Festa no Museu Lasar Segall, por Walnice Nogueira Galvão

Festa no Museu Lasar Segall

por Walnice Nogueira Galvão

Ninguém discorda que a revelação de 22 poemas inéditos de Oswald de Andrade, mais de meio século decorrido desde seu falecimento, é motivo de festa. Foi o que se verificou  num destes sábados, no Museu Lasar Segall.

A ocasião marcou o lançamento de uma nova edição das Poesias reunidas do autor, pela Companhia das Letras, acrescidas pela primeira vez do bloco de inéditos. O organizador do volume, a quem já devemos a edição das Obras Completas pela Globo  (1991-2004) em 22 volumes, é Jorge Schwarz, da USP, desta vez assessorado por Gênese de Andrade, da FAAP. Ambos são especialistas e devotados oswaldianos, já tendo contribuído para a maior glória desse autor com outros trabalhos.

A reunião, no auditório do Museu lotado e com gente em pé, obedeceu a uma pauta cuidadosamente preparada. Primeiro, Jorge Schwarz fez o histórico das edições da obra de Oswald, mostrando em Power Point sua concepção. Assim ficamos sabendo que cada volume apresenta uma Fortuna Crítica, entre estudos já clássicos e outros novos especialmente encomendados.  No presente caso, sobressai uma carta de Carlos Drummond de Andrade, estampada pelo bibliófilo Pedro Corrêa do Lago em livro que apresenta sua coleção de manuscritos raros. É de Drummond a arguta observação de que, no Cântico dos cânticos para flauta e violão, Oswald acaba por ressuscitar o poema de amor que ele próprio ajudara a destruir.

As capas e contracapas, que vimos projetadas na tela, trazem preciosas ilustrações, com desenhos da autoria de Tarsila do Amaral, ou do próprio Oswald que, homem dos mil instrumentos, também experimentava a mão.  Uma raridade é a resgate de desenhos de Lasar Segall, esboçando retratos do poeta e de sua amada Maria Antonieta d´Alkmin, alvo do mencionado epitalâmio, o Cântico.

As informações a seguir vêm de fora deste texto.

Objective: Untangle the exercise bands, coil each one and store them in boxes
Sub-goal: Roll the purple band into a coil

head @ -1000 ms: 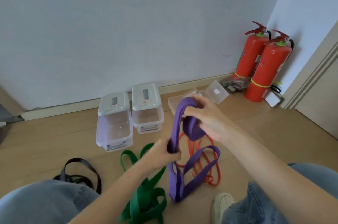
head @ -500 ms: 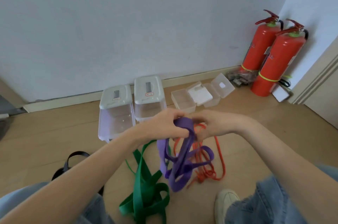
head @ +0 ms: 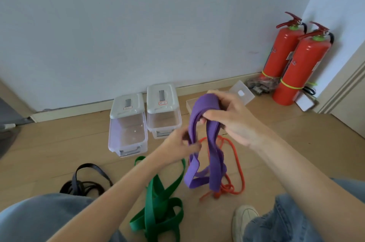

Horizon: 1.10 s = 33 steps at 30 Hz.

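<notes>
- knees in blue jeans (head: 39, 220) fill the bottom corners, and a white shoe (head: 244, 220) sits on the wood floor (head: 49, 152) by the right leg.
- a green band (head: 158, 208) lies in a loose tangle on the floor between the legs, one strand running up under the left forearm.
- a black band (head: 85, 180) lies in a heap to the left, just beyond the left knee.
- an orange band (head: 235, 170), thin and cord-like, lies looped on the floor behind and below the purple one.
- the purple band (head: 205, 143) hangs in the air in several folds, its low loops dangling near the orange band; whether they touch the floor cannot be told.
- the left hand (head: 181, 145) pinches a strand of the purple band lower down, fingers curled round it.
- the right hand (head: 231, 115) is higher, the band's top fold draped over its fingers and the thumb closed on the strands.
- two clear boxes with grey lids stand side by side beyond the hands: a left box (head: 128, 123) nearer, a right box (head: 163, 111) just beside it.
- a small open box (head: 242, 93) lies further right, partly hidden by the right hand, its lid flipped back.
- two red extinguishers (head: 296, 64) stand in the corner against the wall (head: 138, 24).
</notes>
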Each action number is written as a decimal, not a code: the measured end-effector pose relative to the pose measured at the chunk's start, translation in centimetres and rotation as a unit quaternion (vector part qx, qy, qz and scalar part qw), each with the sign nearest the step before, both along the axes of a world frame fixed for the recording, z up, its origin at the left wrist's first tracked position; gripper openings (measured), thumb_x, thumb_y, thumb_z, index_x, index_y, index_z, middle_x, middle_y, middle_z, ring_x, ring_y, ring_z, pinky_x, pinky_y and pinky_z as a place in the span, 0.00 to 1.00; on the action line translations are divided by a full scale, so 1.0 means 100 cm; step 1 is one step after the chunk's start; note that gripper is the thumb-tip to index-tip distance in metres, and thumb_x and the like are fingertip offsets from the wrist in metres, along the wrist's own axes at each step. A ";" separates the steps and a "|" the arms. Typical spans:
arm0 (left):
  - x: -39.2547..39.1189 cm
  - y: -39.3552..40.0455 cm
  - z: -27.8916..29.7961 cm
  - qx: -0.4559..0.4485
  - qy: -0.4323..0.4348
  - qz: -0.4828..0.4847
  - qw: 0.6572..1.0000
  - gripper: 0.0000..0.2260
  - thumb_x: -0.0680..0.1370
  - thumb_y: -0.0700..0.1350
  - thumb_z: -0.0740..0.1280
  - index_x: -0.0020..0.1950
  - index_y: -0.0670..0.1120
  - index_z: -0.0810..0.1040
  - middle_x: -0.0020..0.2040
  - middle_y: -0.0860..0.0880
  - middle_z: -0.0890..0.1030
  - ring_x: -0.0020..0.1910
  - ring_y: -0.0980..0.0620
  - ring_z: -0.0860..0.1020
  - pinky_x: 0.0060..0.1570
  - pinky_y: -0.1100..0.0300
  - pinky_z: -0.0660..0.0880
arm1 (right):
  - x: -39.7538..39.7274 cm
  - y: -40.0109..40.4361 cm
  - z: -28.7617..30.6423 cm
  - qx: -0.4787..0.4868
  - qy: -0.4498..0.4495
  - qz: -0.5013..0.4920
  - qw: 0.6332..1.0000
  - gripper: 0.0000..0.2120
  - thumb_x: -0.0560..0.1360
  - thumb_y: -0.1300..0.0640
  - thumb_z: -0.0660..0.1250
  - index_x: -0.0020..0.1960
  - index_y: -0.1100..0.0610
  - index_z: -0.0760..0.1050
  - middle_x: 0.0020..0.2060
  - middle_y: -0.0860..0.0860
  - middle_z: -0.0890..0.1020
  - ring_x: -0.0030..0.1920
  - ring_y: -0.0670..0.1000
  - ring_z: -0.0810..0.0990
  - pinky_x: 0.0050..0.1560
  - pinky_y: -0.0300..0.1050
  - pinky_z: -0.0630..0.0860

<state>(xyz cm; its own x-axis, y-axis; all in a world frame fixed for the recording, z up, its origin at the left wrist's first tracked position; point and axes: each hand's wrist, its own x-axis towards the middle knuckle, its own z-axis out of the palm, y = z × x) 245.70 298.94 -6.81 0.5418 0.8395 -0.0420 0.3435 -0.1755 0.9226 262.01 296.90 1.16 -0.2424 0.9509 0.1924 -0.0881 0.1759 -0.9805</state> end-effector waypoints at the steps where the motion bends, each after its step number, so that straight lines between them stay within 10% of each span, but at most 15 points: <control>1: 0.000 -0.003 -0.014 0.004 0.074 -0.019 0.997 0.11 0.71 0.41 0.70 0.42 0.54 0.71 0.38 0.58 0.77 0.41 0.57 0.77 0.40 0.71 0.72 | 0.001 -0.001 0.002 -0.006 0.036 -0.006 0.999 0.13 0.65 0.69 0.63 0.35 0.53 0.80 0.28 0.49 0.80 0.30 0.46 0.79 0.36 0.37 0.76; 5: -0.012 -0.004 -0.008 -0.023 0.111 -0.028 0.993 0.08 0.73 0.39 0.69 0.43 0.50 0.72 0.37 0.56 0.78 0.35 0.63 0.77 0.36 0.71 0.73 | 0.012 0.000 0.003 -0.014 -0.037 -0.103 0.994 0.12 0.71 0.74 0.61 0.41 0.59 0.77 0.30 0.52 0.80 0.34 0.49 0.80 0.41 0.41 0.76; 8: -0.032 0.006 0.044 -0.049 -0.080 0.063 0.994 0.07 0.73 0.35 0.67 0.41 0.45 0.71 0.26 0.55 0.74 0.27 0.57 0.74 0.33 0.63 0.75 | 0.031 0.001 0.013 0.030 -0.169 -0.188 0.967 0.11 0.70 0.71 0.62 0.38 0.56 0.75 0.28 0.52 0.80 0.36 0.50 0.79 0.43 0.45 0.75; 12: -0.047 0.010 0.118 -0.125 -0.329 -0.031 0.935 0.07 0.70 0.34 0.64 0.42 0.45 0.69 0.27 0.54 0.67 0.25 0.55 0.67 0.35 0.62 0.74 | 0.049 -0.004 0.030 0.035 -0.049 -0.134 0.989 0.13 0.68 0.67 0.60 0.27 0.56 0.67 0.22 0.50 0.71 0.27 0.51 0.74 0.38 0.45 0.76; 16: -0.041 -0.002 0.121 0.019 -0.040 -0.046 0.998 0.08 0.71 0.31 0.64 0.40 0.43 0.70 0.28 0.50 0.71 0.28 0.54 0.72 0.33 0.61 0.74 | 0.049 -0.012 0.017 -0.105 -0.198 0.025 0.974 0.05 0.71 0.64 0.67 0.37 0.60 0.75 0.29 0.54 0.77 0.35 0.55 0.79 0.47 0.53 0.78; 19: -0.038 -0.010 0.099 -0.037 0.048 -0.107 0.992 0.03 0.71 0.33 0.62 0.42 0.38 0.69 0.29 0.47 0.68 0.26 0.53 0.68 0.29 0.62 0.68 | 0.046 -0.015 -0.003 -0.172 -0.510 0.112 0.836 0.26 0.69 0.53 0.74 0.63 0.59 0.72 0.58 0.51 0.78 0.59 0.51 0.76 0.61 0.43 0.70; 22: -0.029 -0.014 0.083 -0.052 0.144 -0.177 0.972 0.02 0.71 0.34 0.63 0.41 0.40 0.71 0.30 0.45 0.69 0.27 0.51 0.68 0.27 0.65 0.66 | 0.021 -0.020 -0.013 -0.171 -0.438 0.158 0.868 0.40 0.66 0.52 0.76 0.73 0.51 0.59 0.69 0.45 0.69 0.67 0.43 0.69 0.65 0.39 0.67; 27: -0.026 -0.009 0.070 -0.015 0.174 -0.147 0.974 0.05 0.70 0.39 0.66 0.43 0.39 0.76 0.31 0.44 0.74 0.28 0.51 0.71 0.27 0.65 0.68 | -0.009 -0.020 -0.026 -0.116 -0.363 0.194 0.904 0.21 0.70 0.58 0.73 0.61 0.57 0.73 0.56 0.53 0.80 0.57 0.51 0.77 0.60 0.46 0.73; 33: -0.037 -0.009 0.029 0.014 0.133 -0.060 0.989 0.10 0.66 0.45 0.67 0.45 0.43 0.76 0.40 0.42 0.80 0.39 0.46 0.78 0.45 0.49 0.75 | -0.022 -0.009 -0.016 -0.047 -0.209 -0.006 0.977 0.07 0.62 0.63 0.72 0.32 0.53 0.77 0.28 0.50 0.75 0.32 0.49 0.73 0.35 0.43 0.68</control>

Os desenhos tinham ilustrado a publicação desse conjunto e depois ficaram na gaveta. A quarta capa do volume que estamos examinando traz mais um de Segall, um bonus ao leitor, que ornou a capa da edição de 1945 das Poesias reunidas. O livro abre com uma bela foto em close do rosto de Oswald, clicada pelo arquiteto Gregori Warchavchik  – autor da residência de Lasar Segall, que ostenta o título de ser uma das primeiras casas modernistas do Brasil, hoje transformada em museu de sua obra. Traz ainda abundantes notas e uma minuciosa cronologia.

Completou o evento uma sessão de leitura de poemas, em duas partes. Primeiro, exibiu-se um vídeo, em que Adriana Calcanhoto, seguida por Arrigo Barnabé e por Chacal, declamaram alguns deles. Depois, Arnaldo Antunes ocupou o palco e interpretou ainda outros. Tanto os do vídeo quando aqueles ao vivo foram aplaudidos com calor.

Terminados os trabalhos no auditório, os presentes foram brindados com um coquetel no jardim do Museu, onde foram servidos vinho branco e salgadinhos. O clima de festa persistiu e até aumentou, nessa bem-vinda celebração. Confraternizavam estudiosos, críticos, poetas, amigos da casa, fãs de Oswald, e a filha do poeta, Marília de Andrade, ali presente e foco das homenagens endereçadas a seu pai.

Para se ter uma ideia do interesse destes inéditos, aqui vai um exemplar da pena ácida de Oswald:

Sabina, Fábio e Marcela

Deram-me os três para eu brincar.

Eram negrinhos e filhos da cozinheira.

A poesia de Oswald, esplêndida e certeira, teve papel relevante na liberação da ganga passadista da lírica brasileira. Atirando de todos os ângulos contra os academicismos, o parnasianismo, o simbolismo e outros ismos que a atravancavam, contribuiu decisivamente para sua depuração, detonando fronteiras e limitações. Seus poemas são contundentes, minimalistas e originais. Não hesitava ante o coloquial e o inusitado, que perseguiu com afã.

Foi poeta por surtos e bastante parco, pois mesmo um volume como este que reúne absolutamente tudo mal chega a duzentas páginas. Comparada com seus sete romances, as peças de teatro e o jornalismo, a poesia faz figura de filigrana: tão escassa quanto refinada.